The world of cider and perry captures a diverse slice of horticultural and human history. An enquiring drinker can access a wealth of stories rising from the traditions that have grown up around the annual cycle of orchards, fruit and fermentation, potentially with a lengthy final act in a cellar. I want to shine a light, however, on the underappreciated story behind the first spring blossoms, the richness of the summer harvest, and winter transformation of fresh juice by yeast. The tales of toil, time and terroir within every bottle can be augmented by exploring the deep evolutionary history behind their existence.

I will trace cider and perry’s biological origins from two angles. The first is the scant fossil record of pome fruits, pomes being the type of edible structure that apples and pears are classified as. The second is etched in the genomes and geography of their living species. I refer to several geological intervals throughout the article. These appear in chronological order with dates given alongside to aid those few unreasonable readers who have not memorised all 101 stages of the geological timescale. We also need a few botanical names to help scaffold the story. Domestic apples (Malus domestica), pears (Pyrus communis), quinces (Cydonia oblonga) and their wild relatives form the pome fruit subtribe, the Malinae.
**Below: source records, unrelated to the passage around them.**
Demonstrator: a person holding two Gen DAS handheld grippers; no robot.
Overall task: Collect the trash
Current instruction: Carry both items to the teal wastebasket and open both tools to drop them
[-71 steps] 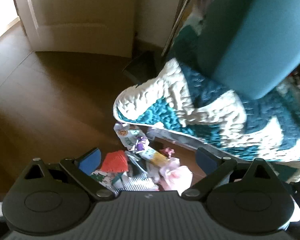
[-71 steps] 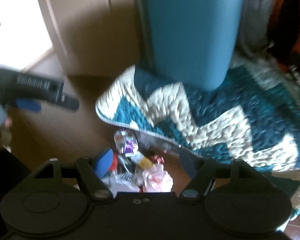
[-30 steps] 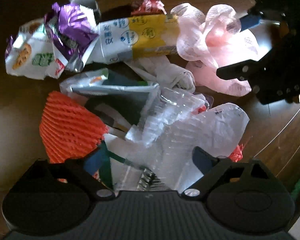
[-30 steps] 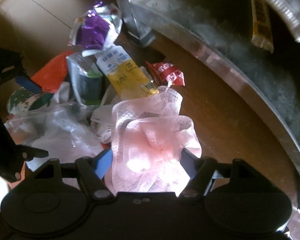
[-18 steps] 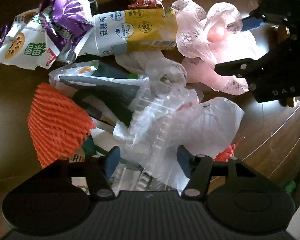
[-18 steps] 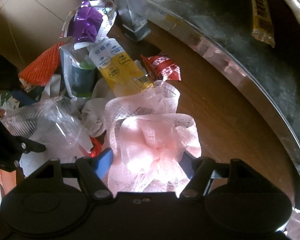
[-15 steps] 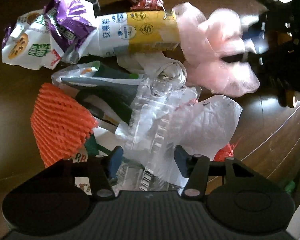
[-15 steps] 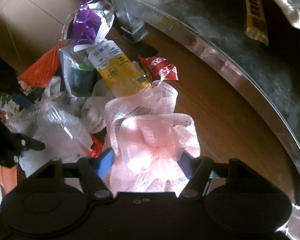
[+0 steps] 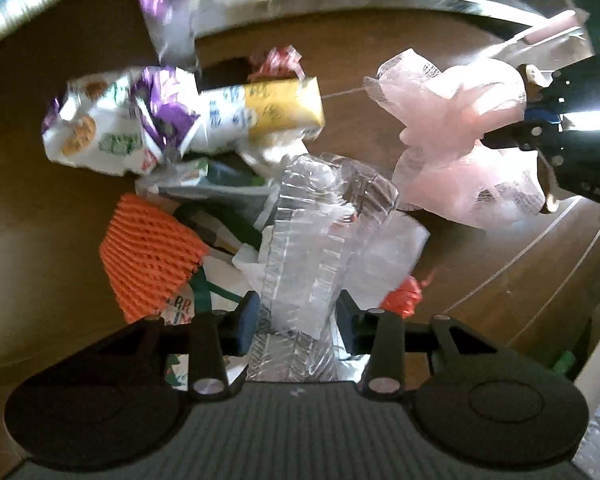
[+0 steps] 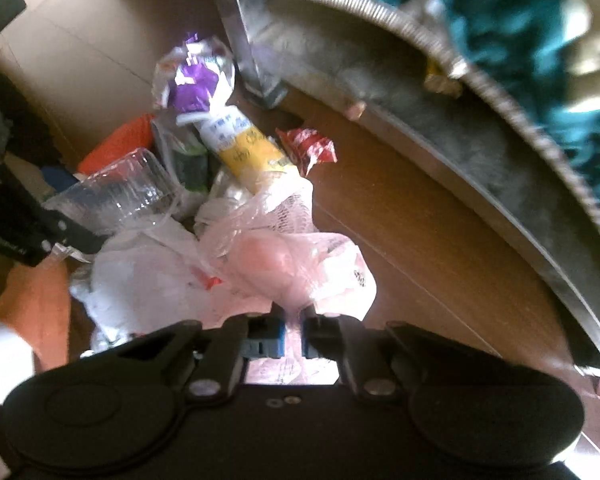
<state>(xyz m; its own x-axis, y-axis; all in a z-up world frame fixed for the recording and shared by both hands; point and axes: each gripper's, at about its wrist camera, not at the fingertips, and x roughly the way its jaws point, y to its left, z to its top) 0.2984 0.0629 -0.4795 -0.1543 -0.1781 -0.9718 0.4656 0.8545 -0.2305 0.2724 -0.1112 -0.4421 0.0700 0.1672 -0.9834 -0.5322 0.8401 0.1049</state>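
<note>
Pinching a crumpled clear tray at frame centre, the left gripper has just closed its jaws on it. At lower centre of its view, the right gripper clamps pink netting, jaws nearly together. Wrappers litter the floor above.

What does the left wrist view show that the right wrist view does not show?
Only the left wrist view shows the white cookie wrapper and the full ribbed face of the orange foam net. Only the right wrist view shows the teal and white quilt hanging over the metal frame. Both show the left hand-held gripper closed on the clear plastic tray, the right hand-held gripper pinching the pink mesh bag, the yellow and white carton and the purple wrapper.
</note>
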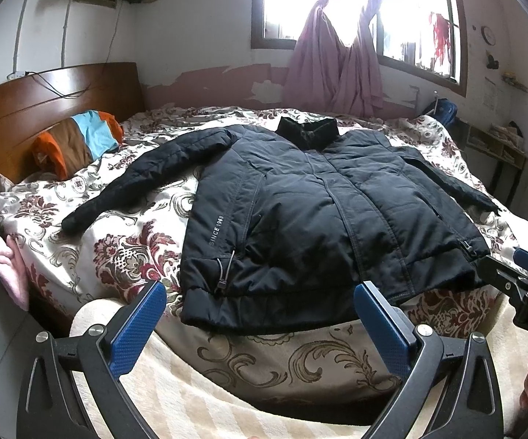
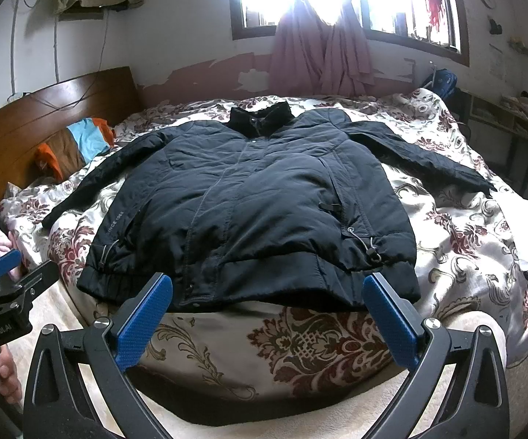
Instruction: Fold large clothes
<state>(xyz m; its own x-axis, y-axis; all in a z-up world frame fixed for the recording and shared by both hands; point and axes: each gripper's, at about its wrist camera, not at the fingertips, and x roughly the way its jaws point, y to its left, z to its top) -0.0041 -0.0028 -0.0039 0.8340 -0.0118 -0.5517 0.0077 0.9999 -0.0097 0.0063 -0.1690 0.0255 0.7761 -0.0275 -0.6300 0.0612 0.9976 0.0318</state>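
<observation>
Wide bed (image 1: 125, 256) with dark wooden headboard (image 1: 44, 106) at left of frame, covered by cream quilt with maroon and olive floral print (image 2: 458, 226). Black padded zip-front jacket (image 1: 322, 212) lies flat at frame centre, front up, collar toward window, hem at near edge, sleeves spread left and right. Orange, brown and light-blue striped cushion (image 1: 81, 139) at upper left, against headboard. Pale striped blanket (image 1: 198, 395) drapes near edge, bottom of frame.

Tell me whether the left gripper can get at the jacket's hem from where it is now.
Probably yes. The left gripper is open just short of the black jacket, whose hem lies on the bedspread with nothing in between.
</observation>
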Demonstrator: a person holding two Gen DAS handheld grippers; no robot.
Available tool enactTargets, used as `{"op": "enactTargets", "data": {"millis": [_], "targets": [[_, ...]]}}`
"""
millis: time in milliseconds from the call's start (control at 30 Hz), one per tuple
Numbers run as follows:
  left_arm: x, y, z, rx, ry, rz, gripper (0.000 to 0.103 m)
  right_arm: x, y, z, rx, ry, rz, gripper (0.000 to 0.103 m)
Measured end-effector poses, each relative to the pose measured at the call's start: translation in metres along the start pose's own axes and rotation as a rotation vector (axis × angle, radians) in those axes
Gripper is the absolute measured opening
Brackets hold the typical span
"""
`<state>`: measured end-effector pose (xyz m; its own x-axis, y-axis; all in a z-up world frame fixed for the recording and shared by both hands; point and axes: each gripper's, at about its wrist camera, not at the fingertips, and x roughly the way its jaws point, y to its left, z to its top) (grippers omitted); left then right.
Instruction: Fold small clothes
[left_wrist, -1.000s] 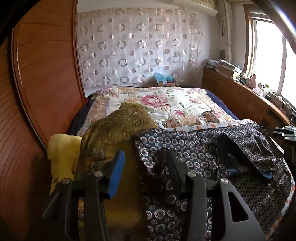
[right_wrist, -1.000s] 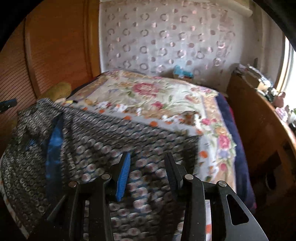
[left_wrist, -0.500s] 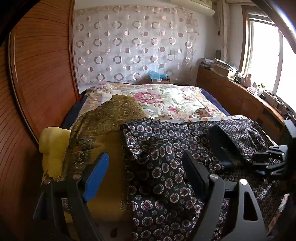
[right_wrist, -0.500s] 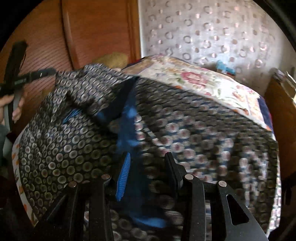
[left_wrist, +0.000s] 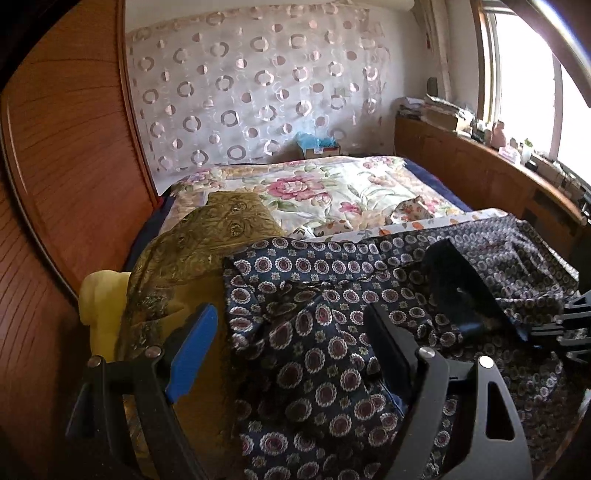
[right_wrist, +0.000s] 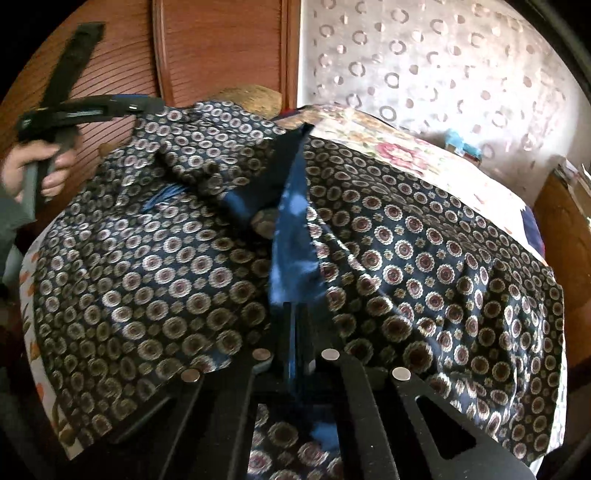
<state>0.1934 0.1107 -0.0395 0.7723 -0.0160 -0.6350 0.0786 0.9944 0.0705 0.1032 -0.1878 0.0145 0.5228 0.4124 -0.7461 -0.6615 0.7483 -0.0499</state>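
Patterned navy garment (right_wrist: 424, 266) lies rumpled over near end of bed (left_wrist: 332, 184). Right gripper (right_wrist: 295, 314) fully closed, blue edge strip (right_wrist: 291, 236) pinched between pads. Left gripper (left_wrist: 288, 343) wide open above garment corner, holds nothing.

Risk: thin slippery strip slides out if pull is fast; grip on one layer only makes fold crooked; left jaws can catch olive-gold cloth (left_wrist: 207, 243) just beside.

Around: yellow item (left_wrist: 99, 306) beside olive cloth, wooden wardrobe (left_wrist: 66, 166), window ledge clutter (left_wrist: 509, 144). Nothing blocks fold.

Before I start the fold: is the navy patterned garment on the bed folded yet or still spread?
Still spread, rumpled. The navy patterned garment sprawls across the bed, and the right gripper is shut on its blue lining edge.
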Motion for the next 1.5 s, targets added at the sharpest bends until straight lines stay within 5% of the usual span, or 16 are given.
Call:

Add in a few other plants which confusingly are not apples, and we get the apple tribe, the Maleae. Cast the net around a wider swathe of edible and ornamental flowering plants and we reach the rose family, the Rosaceae. Finally, the Rosaceae plus all other flowering plants comprise the angiosperms. This is where we will begin.

Deep Roots

Spin the clock back 120 million years to the early Cretaceous and the continents were barely taking on their modern divisions. Buoyant, rifting ocean crust spilled the seas thousands of miles inland. The poles were ice-free and occupied by rainforests and dinosaurs. Earth was a greenhouse planet, a far cry from the temperate, seasonal conditions which apples and pears thrive under. This remote time might seem an overreach when pome fruits are younger by over 100 million years. The Cretaceous, however, oversaw a watershed evolutionary event that would shape virtually all terrestrial ecosystems to come, including orchards: the Angiosperm Terrestrial Revolution.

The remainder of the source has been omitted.